## YOUR INSTRUCTIONS
Look through the entries below and return all lines including the word "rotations".

-----

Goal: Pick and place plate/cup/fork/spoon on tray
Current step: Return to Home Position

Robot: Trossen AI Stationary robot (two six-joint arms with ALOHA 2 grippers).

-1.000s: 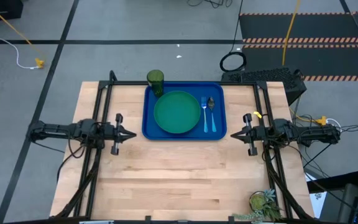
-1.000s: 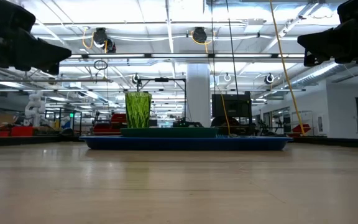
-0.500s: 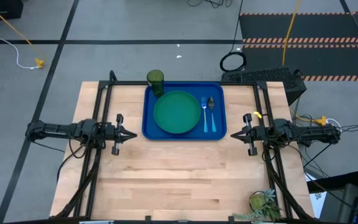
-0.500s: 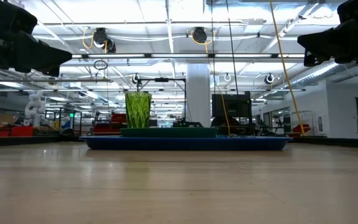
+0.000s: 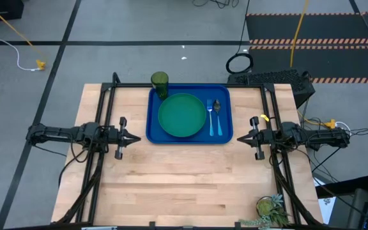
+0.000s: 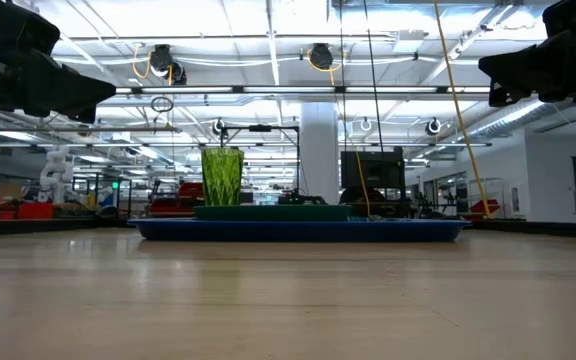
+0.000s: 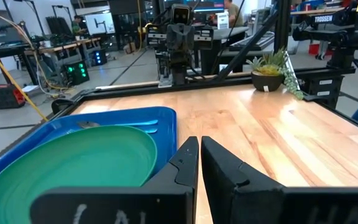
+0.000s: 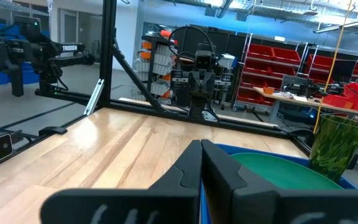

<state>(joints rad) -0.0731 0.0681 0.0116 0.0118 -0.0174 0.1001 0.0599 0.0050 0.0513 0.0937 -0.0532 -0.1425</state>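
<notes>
Bare wood table (image 5: 190, 179) flanks blue tray (image 5: 153, 131)

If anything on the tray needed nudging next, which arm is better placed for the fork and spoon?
The right gripper: the fork and spoon lie along the tray's right side, nearest it. The left gripper sits across the plate. Both are shut and empty.
</notes>
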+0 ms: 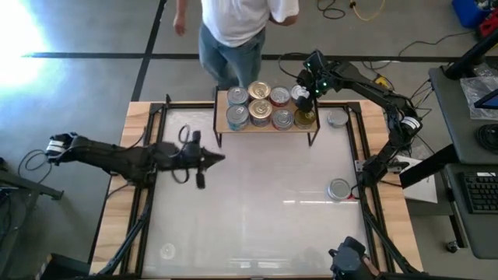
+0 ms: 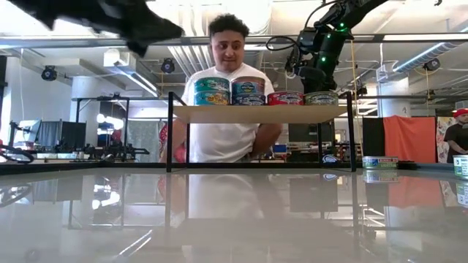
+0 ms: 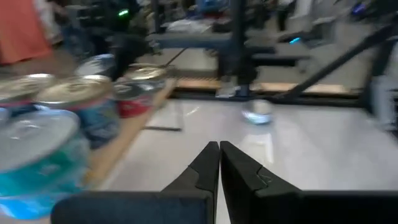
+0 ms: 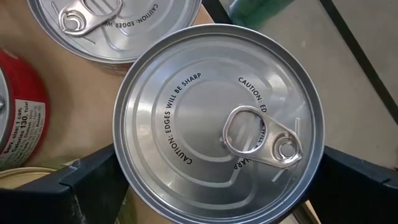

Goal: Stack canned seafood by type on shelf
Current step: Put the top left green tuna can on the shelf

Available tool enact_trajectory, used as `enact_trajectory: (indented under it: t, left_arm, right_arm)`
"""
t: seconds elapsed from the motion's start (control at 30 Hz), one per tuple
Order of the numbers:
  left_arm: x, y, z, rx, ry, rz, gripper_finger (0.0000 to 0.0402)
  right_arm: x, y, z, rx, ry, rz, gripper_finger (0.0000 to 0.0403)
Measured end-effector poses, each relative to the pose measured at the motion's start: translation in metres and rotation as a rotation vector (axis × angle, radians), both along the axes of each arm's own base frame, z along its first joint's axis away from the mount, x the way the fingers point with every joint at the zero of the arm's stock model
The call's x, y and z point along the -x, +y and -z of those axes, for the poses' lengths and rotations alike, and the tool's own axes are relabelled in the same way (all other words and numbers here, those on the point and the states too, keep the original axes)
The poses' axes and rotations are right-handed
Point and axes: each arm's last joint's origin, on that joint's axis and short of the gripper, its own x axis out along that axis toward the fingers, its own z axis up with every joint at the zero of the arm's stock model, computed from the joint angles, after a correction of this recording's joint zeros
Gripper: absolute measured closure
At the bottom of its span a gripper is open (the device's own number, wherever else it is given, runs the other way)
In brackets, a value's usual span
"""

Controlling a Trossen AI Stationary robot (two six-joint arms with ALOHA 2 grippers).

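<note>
My wrist view crops the silver tin at six o'clock, a second tin cut off at twelve, a red tin clipped at nine, my left wrist's shelf tins blurred, labels unreadable.

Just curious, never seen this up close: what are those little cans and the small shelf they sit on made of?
The can under the open right gripper looks like bare metal: a shiny silver lid with stamped rings, embossed caution lettering and a pull tab. The shelf seems to be a pale wood board, matte, on thin black legs, probably metal. The left gripper is shut, away from them.
</note>
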Motion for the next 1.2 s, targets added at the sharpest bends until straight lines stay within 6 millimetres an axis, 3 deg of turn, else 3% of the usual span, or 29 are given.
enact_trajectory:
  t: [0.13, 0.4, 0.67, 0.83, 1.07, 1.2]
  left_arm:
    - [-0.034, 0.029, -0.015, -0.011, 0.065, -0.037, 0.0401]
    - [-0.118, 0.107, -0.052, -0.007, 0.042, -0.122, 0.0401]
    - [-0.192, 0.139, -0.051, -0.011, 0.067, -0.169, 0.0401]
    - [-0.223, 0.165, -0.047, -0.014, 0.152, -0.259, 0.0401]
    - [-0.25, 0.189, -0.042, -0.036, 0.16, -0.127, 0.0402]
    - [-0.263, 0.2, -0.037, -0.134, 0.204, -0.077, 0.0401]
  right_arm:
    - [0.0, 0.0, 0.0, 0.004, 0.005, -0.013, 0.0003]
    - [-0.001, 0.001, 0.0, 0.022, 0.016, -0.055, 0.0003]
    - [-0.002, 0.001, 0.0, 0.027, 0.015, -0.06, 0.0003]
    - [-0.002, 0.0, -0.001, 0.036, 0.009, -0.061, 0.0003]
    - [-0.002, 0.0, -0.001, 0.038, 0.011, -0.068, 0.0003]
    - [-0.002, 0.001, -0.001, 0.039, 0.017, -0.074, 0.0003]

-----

## RESPONSE FOR THIS EXERCISE
The call's x, y and z point along the -x, +y and -z of those axes, for the poses' lengths and rotations alike, and the tool's own axes are relabelled in the same way (all other words and numbers here, those on the point and the states too, keep the original axes)
The poses' axes and rotations are right-handed

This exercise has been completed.